Peat restoration not as easy as flying automated drone, says Partnership Director
JAKARTA (foresthints.news) - The Executive Director of Partnership for Governance Reforms in Indonesia, Monica Tanuhandaru, spoke about the challenges of community-based peat restoration and canal blocking efforts, particularly in the province of Central Kalimantan, in an interview with foresthints.news on Wednesday (May 11).
She said that any such efforts should prioritize the villages and communities living in the areas concerned and these communities should be involved in the peat restoration process.
“I think we need to look at the communities first. They can’t simply rely on the government. There needs to be a consensus among residents as to how they can contribute to restoring peatlands and preserving these restored peatlands in a way that benefits them,” Monica suggested.
She stressed the need for proper mapping and said that any attempt to engage communities in the restoration and preservation of peatlands without addressing their impoverishment would prove fruitless.
“If we want to involve communities, mapping is the first thing that is needed. We require certainty about the areas of different community factions in the planning process as well as certain specifications with regard to the restoration and protection of peatlands. Equally important is the issue of livelihoods. The Jokowi administration says it promoting what it calls the ‘rural economy’, but you can’t ask people to help in restoring and preserving peatland areas if they remain poor.”
The Partnership Executive Director pointed out that integrated planning was required between the Peat Restoration Agency (BRG) at the national level and villages, especially in light of the plan to create 700 ‘desa peduli gambut’ (villages that care about peatlands).
“This plan is not going to work if they focus solely on peat issues. The social and economic conditions of communities in these areas also have to be taken into consideration,” she implored.
She explained that village-based peat restoration and preservation would ultimately need to come from the villages themselves. “Village-based peat restoration has to be integrated with village planning, village budgetary management, and village governance. Only then will villagers really have the motivation to care about peatland restoration and preservation. The government can only do so much. It can initiate matters, provide a vision and guidance, as well as a policy framework but then it’s up the villages or local districts themselves.”
Monica appealed for the involvement of all stakeholders, not just government ministries and agencies, but actors on the local level too. She underlined that local knowledge is vital as not all localities are the same and, as such, different approaches are necessary in different areas.
“After mapping has been done, when it comes to canal blocking, exact technical knowledge is required. The same canal blocking approach is not applicable to all peatland areas so proper technical capabilities are essential to ensure that the appropriate approach is being used. Maybe the BRG can play a role in this. What’s certain is that not all villages in peatland areas are the same and a uniform approach will not work,” she explained.
Monica was cautious when asked about the possibility of the targeted restoration of 600 thousand hectares of peatlands this year being achieved. She expressed her hope that coordinated long-term planning on various levels could take place in addition to the formulation of yearly plans in line with the state budget. She then addressed the question more directly.

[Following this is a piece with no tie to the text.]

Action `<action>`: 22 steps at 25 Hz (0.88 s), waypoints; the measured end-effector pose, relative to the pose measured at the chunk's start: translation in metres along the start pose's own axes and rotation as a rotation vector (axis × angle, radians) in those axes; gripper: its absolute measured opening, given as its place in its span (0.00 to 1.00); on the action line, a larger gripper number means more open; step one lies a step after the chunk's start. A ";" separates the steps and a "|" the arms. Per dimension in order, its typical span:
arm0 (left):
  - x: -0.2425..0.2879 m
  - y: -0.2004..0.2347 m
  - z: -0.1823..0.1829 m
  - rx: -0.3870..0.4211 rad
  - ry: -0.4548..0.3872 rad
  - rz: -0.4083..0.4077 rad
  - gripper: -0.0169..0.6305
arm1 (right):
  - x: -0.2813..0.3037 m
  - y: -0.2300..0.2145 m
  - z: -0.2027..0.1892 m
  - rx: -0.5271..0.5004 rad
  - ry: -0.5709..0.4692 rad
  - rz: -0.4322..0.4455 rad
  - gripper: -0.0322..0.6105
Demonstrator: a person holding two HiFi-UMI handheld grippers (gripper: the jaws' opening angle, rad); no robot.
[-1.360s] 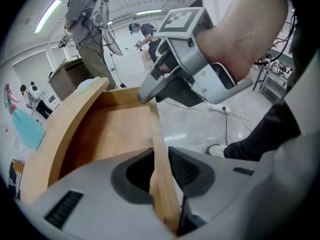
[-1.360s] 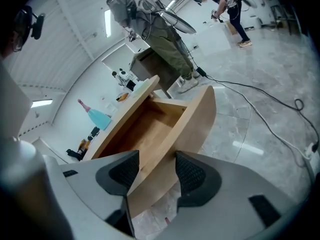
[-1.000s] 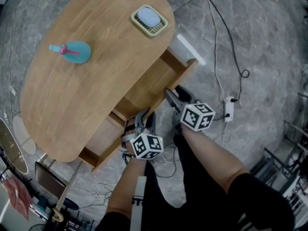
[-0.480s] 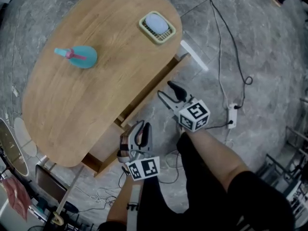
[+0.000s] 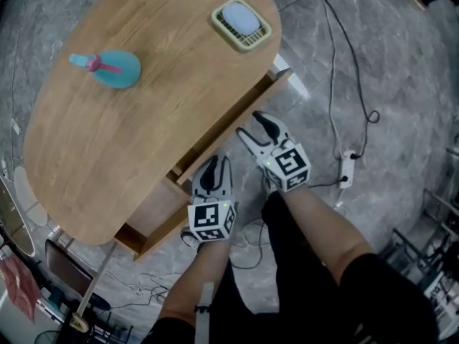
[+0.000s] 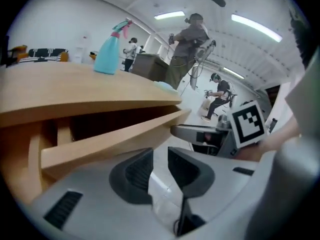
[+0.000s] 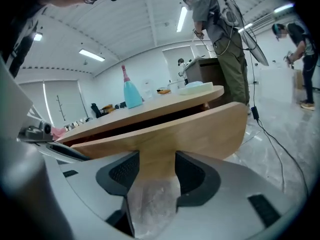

”Maybe the target can be achieved this year. However, this is about sustainability and the involvement of people at the village level is needed. Sure, the central government can initiate and control mega-projects, but this is about the preservation of peatlands. Who’s going to be looking after and managing these areas eventually? Villages, right?”
She said that donor organizations should have a role to play in peatland restoration, but warned against an overreliance on such organizations in striving to achieve restoration targets.
“Well, the regency where we are working in Pulau Pisang has no donors, but sure, donors could help the BRG attain its yearly target. However, don’t forget that it is essential to involve local communities. They must be consulted when it comes to making decisions. We can’t just treat these places like a project. That would be like sending in a drone without the permission of the residents.”
Monica explained that while it was important for the BRG to optimize the role of donors, even more important was for these donors to work with agencies that empower communities to look after their own peatland areas, and not just abandon the communities once the peatland problem was sorted out.
She once again used the analogy of a drone to illustrate the dangers of neglecting local communities in the peatland restoration process.
“If we just fly in an automated drone and then fly it out again once the job is done, all the work done will be unsustainable. Local residents need to be empowered. Peat restoration project is not like a drone that can fly by itself. Donors are certainly helpful, but we shouldn’t get carried away with figures and targets and numbers of hectares. Let’s not get too fixated on what we consider success. Instead, let’s make sure that local villagers are able to look after peatlands themselves,” she urged.